Great article ! I'm writing a Substack (and a book) about the disruption of the nation-states by the Internet and globalization, so I found your article, and the previous one, particularly interesting.

Some thoughts about "Weakening the nation-state is thus not synonymous with promoting liberty".

If you mean "by default", that's certainly true if no other structure replaces them (anarchy), or if structures that don't enhance liberty replace them.

But the direction I'm arguing in my articles (and my forthcoming book) is that :

- Nation-states are being disrupted (and thus weakened) by external factors that are not the direct result of people seeking to weaken them.

- However, people aware of these structural changes may want to anticipate them in order to be better adapted to this new world, and possibly want to accelerate them in order to weaken nation-states so that they can more easily set up alternative systems.

- The main ways in which nation-states protect themselves against this disruption are 1) to try to restrict the mobility of their populations, particularly the wealthiest, 2) widespread surveillance made possible by the development of information technologies, 3) international cooperation that is often extremely inefficient and costly, directly or indirectly, for society (see https://disruptive-horizons.com/p/kyc-aml-destroying-world and https://disruptive-horizons.com/p/the-fatca-disaster for example).

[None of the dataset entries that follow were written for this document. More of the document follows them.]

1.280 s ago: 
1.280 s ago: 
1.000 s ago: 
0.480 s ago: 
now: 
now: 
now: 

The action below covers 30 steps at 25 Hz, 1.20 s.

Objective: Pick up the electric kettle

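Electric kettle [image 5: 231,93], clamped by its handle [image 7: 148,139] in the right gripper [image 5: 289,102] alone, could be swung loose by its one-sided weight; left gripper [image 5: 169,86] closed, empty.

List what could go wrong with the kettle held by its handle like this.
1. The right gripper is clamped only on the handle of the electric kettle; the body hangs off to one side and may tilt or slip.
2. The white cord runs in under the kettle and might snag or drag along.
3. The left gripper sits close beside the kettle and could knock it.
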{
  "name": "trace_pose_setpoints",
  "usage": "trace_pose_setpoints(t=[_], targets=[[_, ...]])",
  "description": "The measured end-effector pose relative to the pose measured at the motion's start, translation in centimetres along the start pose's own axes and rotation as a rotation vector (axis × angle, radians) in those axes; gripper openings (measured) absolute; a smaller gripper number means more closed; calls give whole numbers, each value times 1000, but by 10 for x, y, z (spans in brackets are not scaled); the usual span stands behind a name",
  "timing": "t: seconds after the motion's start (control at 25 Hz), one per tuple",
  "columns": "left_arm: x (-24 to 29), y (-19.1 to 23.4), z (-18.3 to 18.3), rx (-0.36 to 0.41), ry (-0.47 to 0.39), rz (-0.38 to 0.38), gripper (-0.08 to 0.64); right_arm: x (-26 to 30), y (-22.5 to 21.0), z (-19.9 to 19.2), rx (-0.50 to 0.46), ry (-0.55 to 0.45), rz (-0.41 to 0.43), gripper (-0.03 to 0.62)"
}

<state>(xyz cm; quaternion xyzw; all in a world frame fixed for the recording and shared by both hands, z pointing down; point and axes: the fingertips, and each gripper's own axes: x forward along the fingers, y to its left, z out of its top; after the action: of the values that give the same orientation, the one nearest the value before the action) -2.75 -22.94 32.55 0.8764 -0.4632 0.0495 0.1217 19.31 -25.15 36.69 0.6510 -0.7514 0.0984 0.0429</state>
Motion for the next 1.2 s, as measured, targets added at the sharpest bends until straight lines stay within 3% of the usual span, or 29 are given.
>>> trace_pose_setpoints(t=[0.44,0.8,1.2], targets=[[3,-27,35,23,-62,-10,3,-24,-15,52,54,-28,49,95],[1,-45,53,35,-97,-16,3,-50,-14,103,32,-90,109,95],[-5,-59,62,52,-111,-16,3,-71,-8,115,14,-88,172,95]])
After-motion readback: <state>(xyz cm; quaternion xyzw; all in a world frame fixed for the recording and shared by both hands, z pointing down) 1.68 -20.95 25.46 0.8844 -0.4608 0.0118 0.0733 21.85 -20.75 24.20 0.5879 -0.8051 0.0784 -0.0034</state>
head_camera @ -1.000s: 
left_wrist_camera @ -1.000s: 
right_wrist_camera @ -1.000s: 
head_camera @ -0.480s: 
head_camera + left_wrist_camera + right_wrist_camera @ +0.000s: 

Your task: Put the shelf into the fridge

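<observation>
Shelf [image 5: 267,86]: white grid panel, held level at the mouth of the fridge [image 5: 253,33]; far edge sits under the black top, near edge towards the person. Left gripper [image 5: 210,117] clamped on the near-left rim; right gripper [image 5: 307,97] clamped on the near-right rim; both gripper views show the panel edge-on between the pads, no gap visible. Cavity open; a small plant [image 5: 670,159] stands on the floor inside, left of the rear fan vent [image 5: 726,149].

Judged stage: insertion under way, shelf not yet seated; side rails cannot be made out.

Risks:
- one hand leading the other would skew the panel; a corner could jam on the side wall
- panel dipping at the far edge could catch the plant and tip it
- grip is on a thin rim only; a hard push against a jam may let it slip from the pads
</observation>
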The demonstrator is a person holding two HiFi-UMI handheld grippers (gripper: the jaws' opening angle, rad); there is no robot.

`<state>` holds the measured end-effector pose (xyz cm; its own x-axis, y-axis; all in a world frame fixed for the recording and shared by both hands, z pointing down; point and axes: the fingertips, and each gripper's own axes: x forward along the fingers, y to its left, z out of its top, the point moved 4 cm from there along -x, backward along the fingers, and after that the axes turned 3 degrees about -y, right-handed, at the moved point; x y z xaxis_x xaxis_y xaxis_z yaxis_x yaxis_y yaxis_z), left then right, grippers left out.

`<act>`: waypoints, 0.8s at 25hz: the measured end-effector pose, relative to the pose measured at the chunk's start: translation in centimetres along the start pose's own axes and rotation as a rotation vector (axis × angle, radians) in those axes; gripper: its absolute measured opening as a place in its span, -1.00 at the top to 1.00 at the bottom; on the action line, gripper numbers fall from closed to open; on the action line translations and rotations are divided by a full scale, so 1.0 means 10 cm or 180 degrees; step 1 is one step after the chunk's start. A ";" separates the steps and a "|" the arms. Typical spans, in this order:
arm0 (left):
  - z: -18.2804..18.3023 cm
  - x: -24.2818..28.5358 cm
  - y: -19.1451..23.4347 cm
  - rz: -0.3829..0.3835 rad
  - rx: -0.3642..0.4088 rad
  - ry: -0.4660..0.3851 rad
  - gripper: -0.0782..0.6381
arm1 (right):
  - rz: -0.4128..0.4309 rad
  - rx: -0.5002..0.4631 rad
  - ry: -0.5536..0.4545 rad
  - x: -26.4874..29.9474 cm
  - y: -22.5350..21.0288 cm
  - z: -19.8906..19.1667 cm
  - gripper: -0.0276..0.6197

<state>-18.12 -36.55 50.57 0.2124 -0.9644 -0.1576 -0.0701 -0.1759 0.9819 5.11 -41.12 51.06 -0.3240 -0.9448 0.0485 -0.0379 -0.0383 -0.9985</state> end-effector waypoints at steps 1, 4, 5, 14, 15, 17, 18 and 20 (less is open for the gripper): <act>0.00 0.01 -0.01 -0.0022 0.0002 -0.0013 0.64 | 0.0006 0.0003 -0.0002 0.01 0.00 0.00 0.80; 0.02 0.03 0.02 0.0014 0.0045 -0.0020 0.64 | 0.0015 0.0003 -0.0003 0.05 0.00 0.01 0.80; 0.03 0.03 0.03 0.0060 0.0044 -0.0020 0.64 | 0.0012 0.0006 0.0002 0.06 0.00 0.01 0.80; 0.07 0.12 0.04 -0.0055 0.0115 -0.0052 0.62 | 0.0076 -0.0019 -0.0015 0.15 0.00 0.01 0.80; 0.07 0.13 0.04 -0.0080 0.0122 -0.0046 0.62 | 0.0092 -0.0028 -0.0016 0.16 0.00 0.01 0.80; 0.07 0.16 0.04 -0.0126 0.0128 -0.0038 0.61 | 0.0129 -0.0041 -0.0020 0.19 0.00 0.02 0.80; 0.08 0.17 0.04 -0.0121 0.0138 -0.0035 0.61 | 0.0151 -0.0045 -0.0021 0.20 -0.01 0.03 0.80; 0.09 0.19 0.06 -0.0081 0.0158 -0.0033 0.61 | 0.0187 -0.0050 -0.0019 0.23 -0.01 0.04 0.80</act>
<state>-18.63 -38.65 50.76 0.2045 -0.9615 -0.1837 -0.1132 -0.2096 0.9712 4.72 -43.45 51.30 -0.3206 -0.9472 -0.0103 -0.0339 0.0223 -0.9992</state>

- At best, these means severely restrict individual freedoms, and at worst (and often) corrupt the principles on which democracies were built. And for dictatorships, it just gives them powers they could only have dreamed of until now.

- So if "Weakening the nation-state is thus not synonymous with promoting liberty" is true, we can also say that "strengthening (or maintaining the current trajectory of) the nation-state is thus also not synonymous with promoting liberty".

We therefore need counterweight to these worrying trends, which for me are basically :

- For those working exclusively on the Internet, take advantage of the immense geographical freedom to choose freely in a market of jurisdictions fighting to attract you with the best possible conditions. This keeps states in check by preventing them from setting overly draconian living conditions (see https://disruptive-horizons.com/p/digital-nomadism-disrupting-nation-states).

- Promote massive, decentralized, international projects that have a proven track record of success against governments (see https://disruptive-horizons.com/p/internet-makes-governments-impotant-bottlenecks).

- Promote the widespread use of end-to-end encryption, which represents a real inversion of the balance of power between attack and defense, and of the tools that use it.

- Try to set up dozens of new jurisdictions, Free Cities, Network States and the like, which will be in friendly competition with each other and with classic nation-states, to offer the best possible living conditions. This will give a significant boost to innovation, hopefully leading to new models of governance that are both 1) more efficient than the current ones and 2) more respectful of fundamental freedoms than classic democratic nation-states.